Cette confiance passe par l’écoute du/de la patient·e, en tant que personne avec un vécu, des émotions et un ressenti sur son propre corps. Son propre paradigme (p 19).
En suivant le traitement minutieusement, étape par étape, on se rend bien compte qu’on retrouve certaines capacités qu’on pensait perdues à jamais, les douleurs comme les doutes diminuent. Les résultats sont là ; pour des centaines et des milliers de patient·es. Il aura fallu près de 400 pages pour décrire, analyser, expliquer, débattre sur l’ensemble de la complexité de ces symptômes, mais aussi comment les traiter au mieux, pour chaque situation et chaque patient·e avec une histoire unique.
Ce livre devient alors la re-présentation physique, matérielle et visuelle de nos douleurs invisibles. Elles existent. Elles ne sont plus réfutables par le corps médical souvent sceptique, ne prenant pas au sérieux une enfant de 10 ans[1], mais aussi une jeune adulte de 20 ans lorsque celle-ci dit souffrir.
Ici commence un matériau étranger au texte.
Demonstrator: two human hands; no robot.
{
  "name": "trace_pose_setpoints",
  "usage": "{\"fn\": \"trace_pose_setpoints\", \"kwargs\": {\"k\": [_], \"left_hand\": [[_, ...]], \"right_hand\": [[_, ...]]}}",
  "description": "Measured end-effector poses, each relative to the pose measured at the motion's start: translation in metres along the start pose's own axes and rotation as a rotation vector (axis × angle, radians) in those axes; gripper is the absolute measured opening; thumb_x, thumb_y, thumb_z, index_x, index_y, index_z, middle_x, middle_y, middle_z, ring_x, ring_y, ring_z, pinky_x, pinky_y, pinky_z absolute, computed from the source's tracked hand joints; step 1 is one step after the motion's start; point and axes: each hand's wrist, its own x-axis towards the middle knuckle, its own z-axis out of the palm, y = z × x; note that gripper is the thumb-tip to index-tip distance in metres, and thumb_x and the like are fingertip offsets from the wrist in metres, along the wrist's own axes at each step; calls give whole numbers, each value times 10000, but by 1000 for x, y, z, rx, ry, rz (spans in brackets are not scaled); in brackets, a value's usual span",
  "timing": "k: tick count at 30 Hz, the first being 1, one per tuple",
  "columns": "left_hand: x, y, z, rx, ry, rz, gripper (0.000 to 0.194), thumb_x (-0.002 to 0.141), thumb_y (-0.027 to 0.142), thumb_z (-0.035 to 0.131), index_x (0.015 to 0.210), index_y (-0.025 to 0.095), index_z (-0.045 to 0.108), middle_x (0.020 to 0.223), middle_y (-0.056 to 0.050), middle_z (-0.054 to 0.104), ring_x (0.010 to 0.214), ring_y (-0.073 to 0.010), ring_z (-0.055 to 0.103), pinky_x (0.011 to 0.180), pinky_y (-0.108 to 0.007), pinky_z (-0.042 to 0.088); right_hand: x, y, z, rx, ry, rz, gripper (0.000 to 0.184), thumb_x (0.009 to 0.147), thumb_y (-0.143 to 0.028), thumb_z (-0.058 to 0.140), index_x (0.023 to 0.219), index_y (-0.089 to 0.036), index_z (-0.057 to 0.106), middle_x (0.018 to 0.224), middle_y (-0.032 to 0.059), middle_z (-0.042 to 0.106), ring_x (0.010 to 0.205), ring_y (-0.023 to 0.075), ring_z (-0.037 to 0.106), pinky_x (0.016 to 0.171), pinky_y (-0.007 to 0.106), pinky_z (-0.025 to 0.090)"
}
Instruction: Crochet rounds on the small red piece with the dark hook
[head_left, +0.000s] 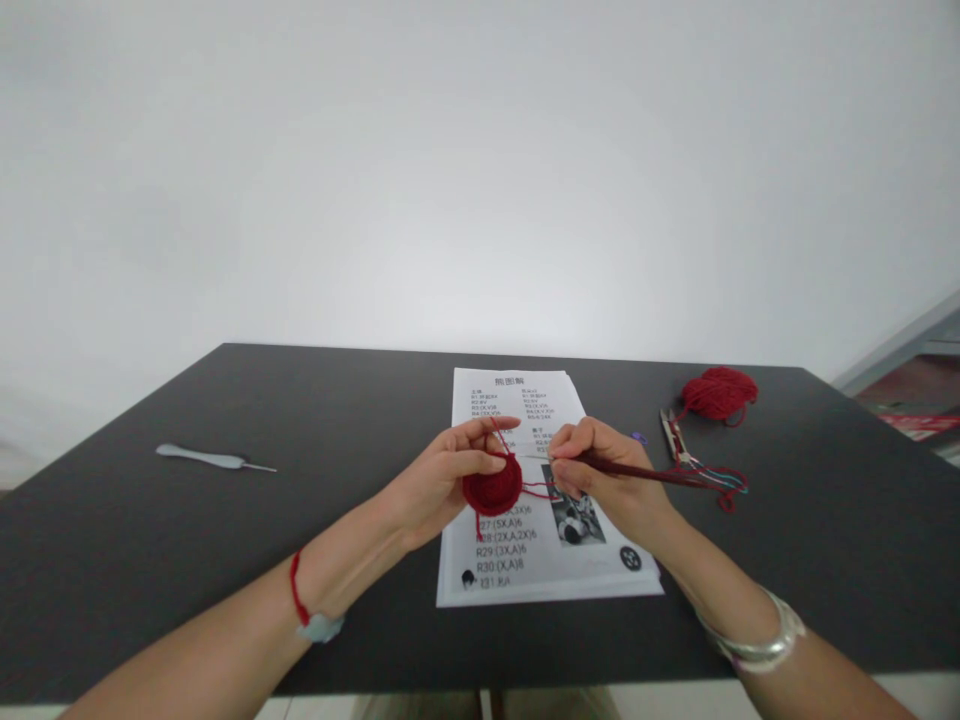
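Note:
A round red crochet piece point(493, 488) is pinched between the thumb and fingers of my left hand point(442, 470). Red yarn runs over the raised left index finger, and a short tail hangs below the piece. My right hand point(600, 465) grips a crochet hook point(637, 472) with a dark red handle, much like a pen. Its thin metal shaft points left, with the tip close to the edge of the crochet piece; whether it sits in a stitch I cannot tell. A strand of red yarn stretches from the piece toward the right hand.
Under both hands lies a printed pattern sheet point(491, 590) on the dark table point(337, 400). A grey-handled hook point(206, 458) rests at the left. On the right are a red yarn ball point(720, 393), small scissors point(670, 436) and a purple stitch marker point(639, 437).

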Motion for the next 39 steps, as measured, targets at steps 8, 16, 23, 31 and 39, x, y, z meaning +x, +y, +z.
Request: {"fn": "trace_pose_setpoints", "kwargs": {"k": [8,16,23,31,39], "left_hand": [[-1,6,-4,64,-116,-52,382,600,66,682,976,129,680,705,20,553,587,-65,480,541,-215,332],[-3,-8,8,346,100,303,353,692,132,677,1034,165,593,662,52,551,611,-99,503,608,-247,382],[-3,-13,7,217,119,245,370,686,149,713,1034,160,589,680,39,572,625,-102,527,623,-252,400],[-4,-11,8,183,111,231,376,677,121,711,1036,160,605,708,32,597,650,-97,532,639,-243,403],[-5,-9,8,177,116,232,397,666,131,722,1049,166,623,697,26,612,638,-102,538,642,-246,404]], "right_hand": [[3,-14,-4,157,-85,121,122,741,-134,720,725,-186,611,677,-26,597,478,60,472,433,191,351],[7,-5,16,463,11,273,135,769,-212,706,738,-189,577,614,-31,626,492,87,530,496,246,531],[7,0,22,460,149,219,152,764,-220,713,711,-189,574,619,-41,626,504,85,532,582,281,585],[6,-2,17,478,122,229,119,768,-197,702,727,-191,590,633,-40,628,517,79,538,579,244,579],[6,-4,14,435,106,208,123,770,-207,703,725,-191,589,604,-48,605,496,72,513,571,232,566]]}}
Cet ouvrage est alors à la fois un outil précieux, mais aussi un symbole d’espoir et un immense vecteur de visibilité pouvant faire renaître l’espoir chez les personnes souffrantes, incomprises de leurs proches et du corps médical.
[1] J’ai débuté un premier SDRC couplé à une allodynie, enfant, suite à une entorse de la cheville au ski.